临床组织样本中q-PCR和western blot均表示IGF2BP2在HNSCC肿瘤样本中过表达（图2A,2B）。通过临床病理特征和随访数据，IGF2BP2在NATs中表达量较低，在未发生淋巴转移的HNSCC组织中表达量略有升高，但在有淋巴转移的HNSCC组织中表达量强烈上调（图2E,2F），且IGF2BP2高表达与较低的OS概率相关（图2G）。此外，临床病理特征分析显示，IGF2BP2表达与病理N分型和淋巴结转移显著相关（表1）。单因素和多因素Cox回归分析显示，IGF2BP2表达是HNSCC患者的独立预后因素（表2）。总之，这些结果表明，在HNSCC中IGF2BP2高表达，并在淋巴结转移中发挥重要作用。

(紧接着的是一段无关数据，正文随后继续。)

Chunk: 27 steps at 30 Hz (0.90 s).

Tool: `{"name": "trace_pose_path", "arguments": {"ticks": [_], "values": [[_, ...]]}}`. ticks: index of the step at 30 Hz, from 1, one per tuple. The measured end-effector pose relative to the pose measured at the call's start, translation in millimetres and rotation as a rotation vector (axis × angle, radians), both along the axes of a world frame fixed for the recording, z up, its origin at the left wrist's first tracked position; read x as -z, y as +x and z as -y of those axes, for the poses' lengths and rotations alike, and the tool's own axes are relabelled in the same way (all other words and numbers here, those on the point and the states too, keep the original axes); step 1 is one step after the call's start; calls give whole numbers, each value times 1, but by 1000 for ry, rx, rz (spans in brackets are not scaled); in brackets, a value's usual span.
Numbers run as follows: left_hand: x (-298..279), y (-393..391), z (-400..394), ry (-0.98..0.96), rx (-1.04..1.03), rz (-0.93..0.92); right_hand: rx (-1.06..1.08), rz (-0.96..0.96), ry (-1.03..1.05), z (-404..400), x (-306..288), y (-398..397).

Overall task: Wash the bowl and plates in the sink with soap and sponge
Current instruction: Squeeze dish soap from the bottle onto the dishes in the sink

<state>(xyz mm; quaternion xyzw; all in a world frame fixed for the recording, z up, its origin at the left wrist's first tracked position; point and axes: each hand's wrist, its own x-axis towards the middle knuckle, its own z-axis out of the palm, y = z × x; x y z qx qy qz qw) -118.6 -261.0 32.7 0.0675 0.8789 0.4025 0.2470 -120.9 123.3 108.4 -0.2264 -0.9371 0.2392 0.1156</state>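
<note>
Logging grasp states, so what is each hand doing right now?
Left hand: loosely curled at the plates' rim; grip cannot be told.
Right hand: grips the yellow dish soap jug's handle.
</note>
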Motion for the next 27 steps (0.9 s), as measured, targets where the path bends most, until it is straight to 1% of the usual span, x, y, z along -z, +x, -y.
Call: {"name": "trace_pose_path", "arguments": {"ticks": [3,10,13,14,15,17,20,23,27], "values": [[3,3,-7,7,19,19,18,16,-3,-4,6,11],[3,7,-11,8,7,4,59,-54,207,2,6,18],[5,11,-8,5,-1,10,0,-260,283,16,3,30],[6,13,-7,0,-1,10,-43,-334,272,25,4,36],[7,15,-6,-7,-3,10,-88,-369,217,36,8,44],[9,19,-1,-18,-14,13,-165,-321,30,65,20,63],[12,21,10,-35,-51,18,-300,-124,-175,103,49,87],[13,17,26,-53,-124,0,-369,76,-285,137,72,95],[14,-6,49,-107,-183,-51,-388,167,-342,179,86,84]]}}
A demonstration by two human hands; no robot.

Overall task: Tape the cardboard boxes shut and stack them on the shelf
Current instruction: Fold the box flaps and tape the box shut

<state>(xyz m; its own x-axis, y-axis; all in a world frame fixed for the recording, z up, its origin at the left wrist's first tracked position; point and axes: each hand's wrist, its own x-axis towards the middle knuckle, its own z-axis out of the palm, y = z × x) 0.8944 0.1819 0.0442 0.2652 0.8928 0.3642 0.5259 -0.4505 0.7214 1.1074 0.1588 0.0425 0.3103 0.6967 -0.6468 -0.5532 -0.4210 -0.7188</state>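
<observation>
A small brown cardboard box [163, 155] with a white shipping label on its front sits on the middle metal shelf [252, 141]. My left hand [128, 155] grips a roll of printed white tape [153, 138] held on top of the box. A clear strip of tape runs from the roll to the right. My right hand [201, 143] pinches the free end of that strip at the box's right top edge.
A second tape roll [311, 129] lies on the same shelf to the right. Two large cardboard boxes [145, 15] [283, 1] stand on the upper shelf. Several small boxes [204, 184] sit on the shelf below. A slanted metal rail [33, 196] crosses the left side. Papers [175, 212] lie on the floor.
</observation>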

图2 IGF2BP2在HNSCC组织中高表达，与淋巴转移相关

3.   IGF2BP2在体外促进HNSCC细胞的转移行为

为了明确IGF2BP2是否能诱导HNSCC细胞的迁移和侵袭能力，对IGF2BP3进行敲降和过表达。通过RT-qPCR和western blot验证了敲除和过表达的有效性（图3A,3B）。创伤愈合分析表明，IGF2BP2的敲除抑制了FaDu和SCC15细胞的迁移能力，而过表达IGF2BP2后则出现相反的结果（图3C,3D）。Transwell分析进一步证实了这一结果，显示沉默IGF2BP2可减弱FaDu和SCC15细胞的迁移性和侵袭性，而过表达IGF2BP2则增强了细胞的转移。总之，这些数据表明IGF2BP2促进HNSCC细胞的迁移和侵袭。

图3 IGF2BP2促进体外HNSCC细胞转移行为

4.  在体内，IGF2BP2基因敲除可抑制淋巴转移和淋巴管生成

为了进一步确定IGF2BP2在HNSCC淋巴转移中的作用，使用裸鼠建立腘窝淋巴结转移模型（图4A）。RT-qPCR和western blot验证IGF2BP2的沉默效率（图4B,4C），然后将这些细胞注射插入裸鼠中。4周后，通过体内生物发光成像检测IGF2BP2对淋巴转移的影响。IGF2BP2基因敲除显著抑制了HNSCC细胞的淋巴转移（图4D）。此外，sh-IGF2BP2组的脚掌肿瘤和腘窝淋巴结均比sh-NC组小、轻，提示IGF2BP2抑制了HNSCC的肿瘤发生和淋巴转移（图4E-J）。此外，sh-IGF2BP2组的LN转移率低于sh-NC组（图4K）。免疫组化分析显示，沉默IGF2BP2显著降低了小鼠组织瘤内和瘤周区域的微淋巴管密度水平，这由lyve1阳性微血管表明（图4L）。这些结果表明，在体内，IGF2BP2基因敲除显著抑制淋巴转移和淋巴管生成。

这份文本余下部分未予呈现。